The lack of healthy food in our communities is making us sick. Without easy access to healthy foods people are left with high calorie, low nutrient foods to feed their families.
This imbalance can be changed. When healthy food is readily available, families eat better. Around the United States people are making communities healthier by making it easier for everyone to get healthy foods. Some are working on policies to ensure zoning laws encourage more supermarkets in neighborhoods where they’re needed; others are collaborating with convenience stores and drug stores to add fresh produce to their inventory; while others are bringing farmers markets into communities where fresh fruits and vegetables are hard to come by.
Also, everywhere we go, drinks loaded with added sugar are available to us and our children – in vending machines, at corner markets and at fast food restaurants – often at a much lower cost than the few healthier options that may be offered.
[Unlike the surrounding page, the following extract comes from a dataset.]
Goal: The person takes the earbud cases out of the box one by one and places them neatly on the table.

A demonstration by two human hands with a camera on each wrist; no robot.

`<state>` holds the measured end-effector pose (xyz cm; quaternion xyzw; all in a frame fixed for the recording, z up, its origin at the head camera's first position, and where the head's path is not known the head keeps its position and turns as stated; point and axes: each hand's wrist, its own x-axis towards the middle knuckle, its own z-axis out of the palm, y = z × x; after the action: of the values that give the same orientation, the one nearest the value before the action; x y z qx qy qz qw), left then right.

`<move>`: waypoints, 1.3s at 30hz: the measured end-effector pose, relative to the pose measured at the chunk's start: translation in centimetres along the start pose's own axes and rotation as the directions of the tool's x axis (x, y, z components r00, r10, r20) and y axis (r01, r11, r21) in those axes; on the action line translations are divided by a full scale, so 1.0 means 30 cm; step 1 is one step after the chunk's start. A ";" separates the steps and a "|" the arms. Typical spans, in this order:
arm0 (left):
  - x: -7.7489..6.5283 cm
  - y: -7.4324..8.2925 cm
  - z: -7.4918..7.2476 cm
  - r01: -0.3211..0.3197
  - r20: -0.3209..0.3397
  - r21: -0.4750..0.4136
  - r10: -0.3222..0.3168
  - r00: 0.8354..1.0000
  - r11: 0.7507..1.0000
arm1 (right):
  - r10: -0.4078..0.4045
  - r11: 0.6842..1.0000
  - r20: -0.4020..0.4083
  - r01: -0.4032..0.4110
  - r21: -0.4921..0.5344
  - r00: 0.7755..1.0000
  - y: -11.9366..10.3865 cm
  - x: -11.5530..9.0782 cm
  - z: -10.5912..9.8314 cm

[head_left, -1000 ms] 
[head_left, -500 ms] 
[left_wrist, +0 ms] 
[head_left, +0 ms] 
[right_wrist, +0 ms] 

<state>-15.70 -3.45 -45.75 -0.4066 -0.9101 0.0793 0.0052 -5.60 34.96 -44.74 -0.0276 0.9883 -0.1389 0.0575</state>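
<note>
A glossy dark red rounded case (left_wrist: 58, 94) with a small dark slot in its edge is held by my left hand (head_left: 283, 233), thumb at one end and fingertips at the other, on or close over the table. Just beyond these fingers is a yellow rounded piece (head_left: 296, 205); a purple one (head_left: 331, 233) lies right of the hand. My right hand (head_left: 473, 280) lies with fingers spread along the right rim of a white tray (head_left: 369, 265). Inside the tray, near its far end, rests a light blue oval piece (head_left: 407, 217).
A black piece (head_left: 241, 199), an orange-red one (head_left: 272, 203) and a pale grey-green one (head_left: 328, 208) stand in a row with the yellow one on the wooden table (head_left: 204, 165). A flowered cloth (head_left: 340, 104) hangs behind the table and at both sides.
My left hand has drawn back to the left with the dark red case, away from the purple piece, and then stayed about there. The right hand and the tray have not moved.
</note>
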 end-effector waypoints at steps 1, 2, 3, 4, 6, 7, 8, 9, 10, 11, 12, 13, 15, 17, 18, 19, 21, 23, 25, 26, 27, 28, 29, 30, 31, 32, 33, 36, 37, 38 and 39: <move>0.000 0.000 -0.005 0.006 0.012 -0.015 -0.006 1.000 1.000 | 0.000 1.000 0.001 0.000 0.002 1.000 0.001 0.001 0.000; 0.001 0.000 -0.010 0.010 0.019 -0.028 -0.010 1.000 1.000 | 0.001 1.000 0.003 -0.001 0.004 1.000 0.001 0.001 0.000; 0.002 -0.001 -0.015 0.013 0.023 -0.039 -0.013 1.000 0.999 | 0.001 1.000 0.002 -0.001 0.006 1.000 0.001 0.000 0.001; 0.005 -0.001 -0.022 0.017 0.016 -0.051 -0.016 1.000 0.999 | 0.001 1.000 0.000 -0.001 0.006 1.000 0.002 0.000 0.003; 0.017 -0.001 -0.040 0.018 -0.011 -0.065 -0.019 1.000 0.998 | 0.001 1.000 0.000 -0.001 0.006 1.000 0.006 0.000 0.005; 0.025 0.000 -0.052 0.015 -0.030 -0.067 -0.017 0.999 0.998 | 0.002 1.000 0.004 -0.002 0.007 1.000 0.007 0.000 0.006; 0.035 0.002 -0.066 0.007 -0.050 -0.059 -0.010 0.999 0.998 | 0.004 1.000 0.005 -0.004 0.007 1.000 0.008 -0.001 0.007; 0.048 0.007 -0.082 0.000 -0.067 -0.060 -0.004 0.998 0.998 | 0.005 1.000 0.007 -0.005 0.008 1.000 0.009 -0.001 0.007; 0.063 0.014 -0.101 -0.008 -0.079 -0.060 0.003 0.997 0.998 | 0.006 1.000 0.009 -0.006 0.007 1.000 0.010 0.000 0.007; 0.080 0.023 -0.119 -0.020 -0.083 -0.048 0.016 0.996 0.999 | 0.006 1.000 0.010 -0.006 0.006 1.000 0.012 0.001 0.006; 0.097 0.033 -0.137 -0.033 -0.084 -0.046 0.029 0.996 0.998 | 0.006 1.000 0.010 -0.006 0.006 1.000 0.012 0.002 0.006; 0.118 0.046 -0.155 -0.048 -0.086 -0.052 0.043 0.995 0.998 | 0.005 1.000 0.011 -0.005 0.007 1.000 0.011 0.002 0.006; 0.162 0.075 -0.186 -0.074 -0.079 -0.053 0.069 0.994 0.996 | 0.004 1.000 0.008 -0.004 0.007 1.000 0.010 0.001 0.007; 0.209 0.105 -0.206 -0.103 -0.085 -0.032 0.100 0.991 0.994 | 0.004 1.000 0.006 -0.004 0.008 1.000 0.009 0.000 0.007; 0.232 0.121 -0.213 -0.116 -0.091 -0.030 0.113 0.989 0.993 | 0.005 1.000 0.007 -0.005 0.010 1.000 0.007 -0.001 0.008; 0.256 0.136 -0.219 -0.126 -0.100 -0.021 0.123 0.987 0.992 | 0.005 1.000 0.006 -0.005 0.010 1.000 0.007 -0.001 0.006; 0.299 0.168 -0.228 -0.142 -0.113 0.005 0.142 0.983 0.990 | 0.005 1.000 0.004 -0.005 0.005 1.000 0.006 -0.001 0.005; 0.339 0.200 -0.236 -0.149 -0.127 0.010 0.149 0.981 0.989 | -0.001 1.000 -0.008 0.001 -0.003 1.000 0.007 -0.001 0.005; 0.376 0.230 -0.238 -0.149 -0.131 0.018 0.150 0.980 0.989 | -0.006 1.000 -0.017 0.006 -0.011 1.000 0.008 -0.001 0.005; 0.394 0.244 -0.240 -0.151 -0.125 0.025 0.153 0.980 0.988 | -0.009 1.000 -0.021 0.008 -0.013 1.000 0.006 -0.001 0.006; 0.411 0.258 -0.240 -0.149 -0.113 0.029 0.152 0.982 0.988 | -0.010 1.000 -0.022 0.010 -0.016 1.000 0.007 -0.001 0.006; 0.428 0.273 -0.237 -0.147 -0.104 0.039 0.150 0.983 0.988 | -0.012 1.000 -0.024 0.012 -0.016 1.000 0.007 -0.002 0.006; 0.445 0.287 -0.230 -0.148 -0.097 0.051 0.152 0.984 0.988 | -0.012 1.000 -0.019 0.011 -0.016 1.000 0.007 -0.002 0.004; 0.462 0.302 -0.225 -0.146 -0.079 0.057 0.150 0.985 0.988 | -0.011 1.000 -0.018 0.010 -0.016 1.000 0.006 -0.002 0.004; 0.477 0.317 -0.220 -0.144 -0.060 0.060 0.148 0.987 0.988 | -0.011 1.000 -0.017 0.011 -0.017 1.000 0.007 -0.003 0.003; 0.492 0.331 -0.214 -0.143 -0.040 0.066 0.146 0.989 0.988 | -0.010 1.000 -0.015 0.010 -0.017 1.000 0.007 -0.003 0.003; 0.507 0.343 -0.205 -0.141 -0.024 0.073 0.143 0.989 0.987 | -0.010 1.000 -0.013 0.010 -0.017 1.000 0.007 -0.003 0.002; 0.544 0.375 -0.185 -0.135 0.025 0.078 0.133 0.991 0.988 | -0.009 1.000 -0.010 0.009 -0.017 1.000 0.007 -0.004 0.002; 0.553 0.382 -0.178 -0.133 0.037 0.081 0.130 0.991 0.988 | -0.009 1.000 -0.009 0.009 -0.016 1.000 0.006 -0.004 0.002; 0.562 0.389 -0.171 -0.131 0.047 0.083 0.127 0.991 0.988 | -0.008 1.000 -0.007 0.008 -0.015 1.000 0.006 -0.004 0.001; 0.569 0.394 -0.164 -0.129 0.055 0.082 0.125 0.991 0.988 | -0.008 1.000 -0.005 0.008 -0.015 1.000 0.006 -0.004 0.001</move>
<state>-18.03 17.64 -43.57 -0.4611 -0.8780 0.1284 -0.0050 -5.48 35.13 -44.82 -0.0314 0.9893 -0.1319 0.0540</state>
These sugary drinks include more than just soda, they’re also sports drinks, sugar-sweetened juice, energy drinks and flavored milks.
Sugary drinks are often the default option where we live, work and play, and we are seeing their impact. Sugary drinks are the largest source of added sugar in the American diet and the source of nearly one-sixth of a teenager’s calories. The consumption of sugary drinks has been linked to obesity and a number of health conditions such as heart disease, tooth decay and diabetes – drinking one to two sugary drinks a day increases the risk of diabetes by 26%.
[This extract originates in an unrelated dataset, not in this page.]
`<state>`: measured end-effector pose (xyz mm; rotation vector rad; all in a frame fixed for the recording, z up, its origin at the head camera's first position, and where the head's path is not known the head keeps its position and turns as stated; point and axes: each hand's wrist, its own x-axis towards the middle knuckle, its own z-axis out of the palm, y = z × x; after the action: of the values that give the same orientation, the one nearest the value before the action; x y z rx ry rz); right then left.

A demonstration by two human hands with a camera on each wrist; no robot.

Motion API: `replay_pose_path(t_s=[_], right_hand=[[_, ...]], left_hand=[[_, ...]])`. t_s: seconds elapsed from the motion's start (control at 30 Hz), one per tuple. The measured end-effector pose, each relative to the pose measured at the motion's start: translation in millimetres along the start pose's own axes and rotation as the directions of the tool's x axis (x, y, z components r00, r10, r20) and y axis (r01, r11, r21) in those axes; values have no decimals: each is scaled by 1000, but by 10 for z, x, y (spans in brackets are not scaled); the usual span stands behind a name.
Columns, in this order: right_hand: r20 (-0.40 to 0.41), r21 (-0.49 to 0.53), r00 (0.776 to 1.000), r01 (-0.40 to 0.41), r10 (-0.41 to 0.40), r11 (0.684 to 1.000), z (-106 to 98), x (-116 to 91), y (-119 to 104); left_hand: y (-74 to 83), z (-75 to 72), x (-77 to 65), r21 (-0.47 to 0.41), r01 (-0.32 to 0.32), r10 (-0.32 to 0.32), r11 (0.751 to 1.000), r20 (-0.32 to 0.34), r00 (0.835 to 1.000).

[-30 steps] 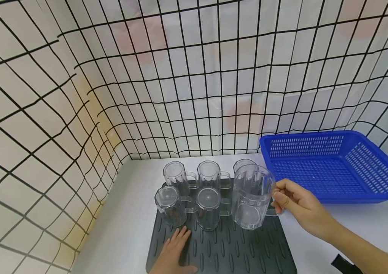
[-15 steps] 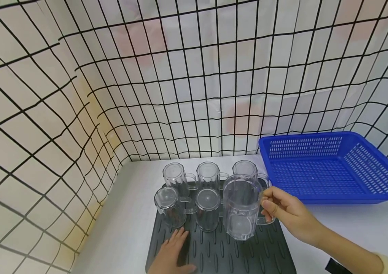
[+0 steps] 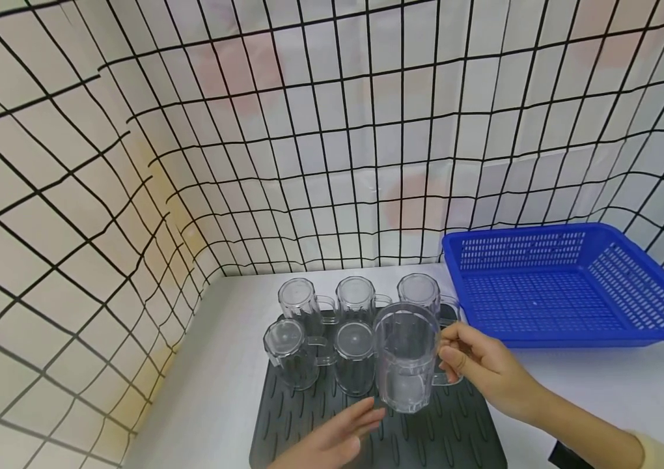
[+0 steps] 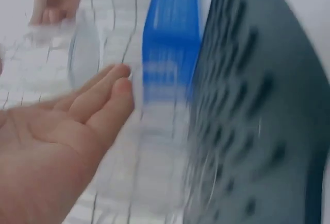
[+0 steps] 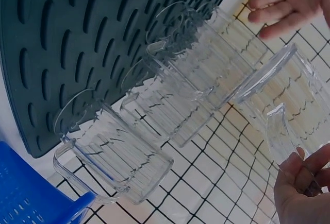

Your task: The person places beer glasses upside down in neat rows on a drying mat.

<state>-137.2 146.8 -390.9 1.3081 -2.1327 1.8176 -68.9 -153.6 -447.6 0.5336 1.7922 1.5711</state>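
By its handle, my right hand [image 3: 487, 365] grips a clear glass mug [image 3: 405, 358] with its open rim up, above the dark ribbed mat [image 3: 449, 436]. My left hand [image 3: 334, 433], fingers straight and palm toward the mug, is just left of the mug's base; in the left wrist view the palm [image 4: 51, 147] holds nothing. Several other glass mugs stand upside down on the mat in two rows, such as a front mug [image 3: 355, 358] beside the held one and a back right mug [image 3: 420, 290] partly behind it. The right wrist view shows the curled right fingers [image 5: 304, 177] on the handle.
A blue perforated basket [image 3: 543, 306] stands on the white table [image 3: 209, 365] at the back right. Black grid panels [image 3: 320, 150] close off the back and the sides. A dark object [image 3: 566, 456] lies near the right forearm.
The held mug has moved left and slightly toward me with my right hand. My left hand has lifted from the mat at the left and swung right, turning its palm toward the mug.
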Motion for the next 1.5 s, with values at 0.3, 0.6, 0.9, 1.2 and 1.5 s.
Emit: replay_pose_path(t_s=[0.3, 0.6, 0.9, 1.2, 1.5], right_hand=[[-23, -68, 999, 29, -31, 997, 10, -29, -34], [-52, -257, 994, 80, -96, 963, -16, -65, -172], [48, -357, 979, 203, -199, 912, -15, -103, -206], [187, -359, 897, 441, -400, 823, 11, -59, -167], [302, -367, 854, 513, -423, 776, -3, -81, -188]], left_hand=[[80, 128, 403, -365, -77, 116, 928, 87, 989], [272, 65, 492, -516, -93, 154, 851, 75, 985], [491, -28, 576, -542, -109, 117, 833, -20, 993], [628, -64, 647, -559, -109, 68, 822, -93, 993], [601, 32, 705, -571, -45, -42, 820, -138, 990]])
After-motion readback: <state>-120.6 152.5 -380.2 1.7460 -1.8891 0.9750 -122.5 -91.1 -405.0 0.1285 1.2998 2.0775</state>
We’re seeing healthy change in communities across the country where they’re having soda machines removed from schools, working with retailers to offer a wide variety of healthy beverage options, and working to remove sugary drinks from city buildings.
Being active in your community….
Marshfield Healthy Lifestyles Apple Path Program
Many communities lack accessible buildings, sidewalks, bike paths or parks, preventing the people who live there from being active. Children don’t have many places to play, bike or run - only 50% of young people report having access to parks, playgrounds, community centers and sidewalks. And adults don’t have access to bike paths, sidewalks for walking to work, or parks for playing sports.
Without places to be active, people are leading more sedentary lives, which contributes significantly to obesity. Today one in three adults is obese and one in three young people is overweight or obese.
It’s unfair that people living in low income neighborhoods have significantly less access to safe places to walk, bike or play. Children without these types of amenities are 20-45% more likely to be overweight or obese.
Communities across the country are working together to expand opportunities for active living, such as including bike lanes in transportation plans, fixing up parks, creating safer routes for children to get to school by walking or biking, or providing afterhours access to school fields and gymnasiums for the community to enjoy.
Wood County is addressing the obesity issue by working with communities; by partnering with restaurants to label lower calorie, more nutritious menu selections, by increasing healthy snacks, physical activity and limits on TV viewing in childcare centers and afterschool programs, by encouraging residents to grow a garden at schools, churches or in your neighborhood, by partnering with health care providers to improve access to healthy food to their patients, guests and staff, and by increasing access to affordable, safe places for physical activity.